Chestnut and Mushroom Soup with garlic croutons

Chestnuts on sale at Selcuk market

This is a lovely warming winter soup which has a rich deep flavour and also uses up the glut of chestnuts we have at the moment. I’ve had half a kilo of chestnuts sitting on the windowsill mocking me for the last fortnight and I needed to use them up but had been putting it off because I hate peeling chestnuts – see below for tips on how to peel chestnuts – but I was glad I finally got around to peeling them this morning because this soup was lovely.

Ingredients (serves four)

250g mushrooms – mixed is best either oyster or chestnut or cultivated
250g chestnuts
2 cloves garlic chopped
1 onion chopped
Sprig of fresh rosemary chopped
Salt and pepper
1.2 litres stock – chicken or vegetable
Splash of cream (optional)
50g butter
Splash of olive oil

For the croutons

2 slices of bread
1 clove garlic
Little chopped rosemary
Olive oil

Melt the butter with a splash of olive oil in a large saucepan and sauté the chopped onions and garlic gently until soft and translucent. Add sliced mushrooms and chopped chestnuts reserving some as a garnish with the croutons. Fry gently for a few minutes, add the chopped rosemary, salt and pepper and then pour in around a litre of stock, bring to the boil and simmer covered for 30 minutes by which time the soup will be a chestnut brown (ha ha).

Fry onion, garlic, chopped mushrooms and chestnuts

I leave the soup for an hour or so for the flavour to intensify but you don’t have to.

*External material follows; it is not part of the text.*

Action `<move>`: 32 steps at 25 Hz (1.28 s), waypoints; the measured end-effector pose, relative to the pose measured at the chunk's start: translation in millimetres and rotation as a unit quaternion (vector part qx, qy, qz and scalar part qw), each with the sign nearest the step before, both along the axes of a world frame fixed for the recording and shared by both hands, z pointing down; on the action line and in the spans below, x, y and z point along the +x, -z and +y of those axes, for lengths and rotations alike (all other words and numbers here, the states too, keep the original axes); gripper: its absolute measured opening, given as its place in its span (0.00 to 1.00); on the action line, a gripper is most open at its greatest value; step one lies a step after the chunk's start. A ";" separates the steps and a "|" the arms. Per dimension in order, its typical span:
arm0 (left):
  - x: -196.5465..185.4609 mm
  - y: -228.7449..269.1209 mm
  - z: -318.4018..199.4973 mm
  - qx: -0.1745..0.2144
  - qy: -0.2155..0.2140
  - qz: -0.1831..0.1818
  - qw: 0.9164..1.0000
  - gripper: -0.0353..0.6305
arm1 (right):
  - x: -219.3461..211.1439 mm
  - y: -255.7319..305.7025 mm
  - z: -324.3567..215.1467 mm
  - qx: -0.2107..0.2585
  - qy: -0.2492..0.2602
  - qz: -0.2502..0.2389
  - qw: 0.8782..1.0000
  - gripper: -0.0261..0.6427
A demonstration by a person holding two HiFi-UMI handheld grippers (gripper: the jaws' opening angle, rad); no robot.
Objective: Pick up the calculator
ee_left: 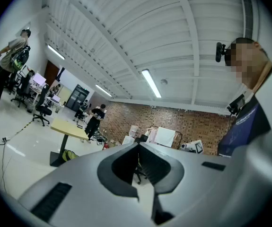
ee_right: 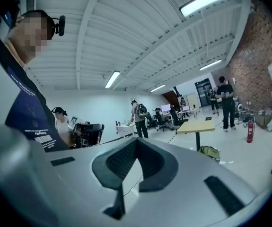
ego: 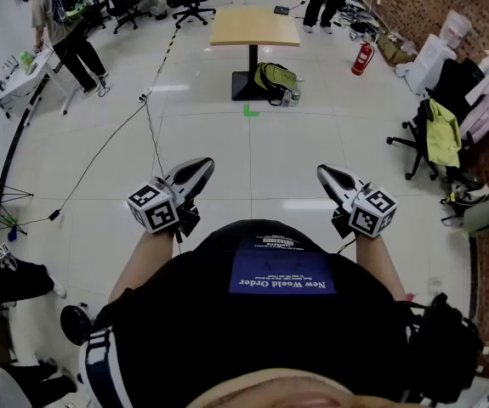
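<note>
Head view, looking steeply down over the wearer's dark shirt (ego: 227, 313): the left gripper (ego: 200, 168) and right gripper (ego: 327, 173) are held level above open floor, well apart from each other, each with its jaws pressed together at the tips and nothing between them. Ahead, across bare floor, stands a wooden table (ego: 254, 36) on a single black pedestal; a green backpack (ego: 275, 76) leans at its base, and a green tape mark (ego: 251, 110) lies on the floor just in front. A black cable (ego: 99, 160) crosses the floor to the left; a red fire extinguisher (ego: 361, 59) stands right of the table, and an office chair (ego: 414, 147) draped with a yellow-green garment (ego: 442, 133) stands farther right. The calculator cannot be identified for certain: the only candidate is a small dark flat item (ego: 281, 10) at the table's far right corner, too small for its long axis or heading to be read. The left gripper view adds the brick wall (ee_left: 173, 122) and strip-lit ceiling, with the table (ee_left: 69, 128) at left. The right gripper view shows the table (ee_right: 196, 126), the backpack (ee_right: 210, 151) and a standing person (ee_right: 226, 100) near the extinguisher (ee_right: 250, 131)
</note>
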State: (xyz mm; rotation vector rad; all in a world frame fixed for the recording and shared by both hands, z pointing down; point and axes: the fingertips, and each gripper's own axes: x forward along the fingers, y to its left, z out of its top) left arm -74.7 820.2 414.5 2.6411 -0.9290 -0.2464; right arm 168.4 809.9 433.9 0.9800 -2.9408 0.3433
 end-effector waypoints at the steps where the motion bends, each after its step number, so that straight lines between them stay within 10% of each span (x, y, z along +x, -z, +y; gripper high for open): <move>1: 11.2 0.4 -1.7 -0.001 0.000 0.005 1.000 0.06 | 12.1 -0.1 -0.5 -0.001 0.000 0.000 1.000 0.02; 16: 102.0 -10.3 -37.1 -0.027 -0.032 -0.007 0.999 0.06 | 97.0 -27.4 -25.6 -0.018 -0.012 -0.015 1.000 0.02; 32: -35.8 -6.1 -217.5 -0.006 -0.077 0.003 0.997 0.06 | -46.5 3.9 -192.3 -0.008 -0.047 0.007 0.999 0.02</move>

Blend in a liquidiser with a splash of cream if you have it. Then pour back into the saucepan, add salt and pepper to taste and warm. If may be a bit thick so you can add some more stock at this stage to thin it down a little.

Liquidise with a splash of cream

For the croutons – rub two slices of bread with a cut clove of garlic, then cut into squares and fry quickly in olive oil until golden. Add the reserved mushrooms and chestnuts to the frying pan and allow to crisp. Pour soup into warm bowls, scatter with the croutons, mushroom and chestnut garnish and serve with crusty bread.

Serve in warm bowls with garnish and crusty bread

Preparing Chestnuts

The worst bit over! Peeled chestnuts

I hate peeling chestnuts, I really, really hate them, and because I hate them I try and find the easiest way of peeling them and this is about the easiest and quickest I have found. Cut a deep cross in the flat side of the chestnut, if the knife goes completely through the chestnut it doesn’t matter. Drop them into cold water as you do them. Once you have cut a cross in all of them bring them to the boil in the water and boil for five minutes or until the edges of the cut cross curl up. Don’t drain them, leave them in the water. The colder they get the harder they are to peel. Take the chestnuts from the hot water as you need them, squeeze them and then peel off the shell pulling from the cut, if you have a small pair of spring loaded square tipped pliers it saves your finger tips and nails a lot! It takes me about 20 minutes to peel around half a kilo this way which is still about fifteen minutes too long but there you go, we don’t have vacuum packed chestnuts in Turkey.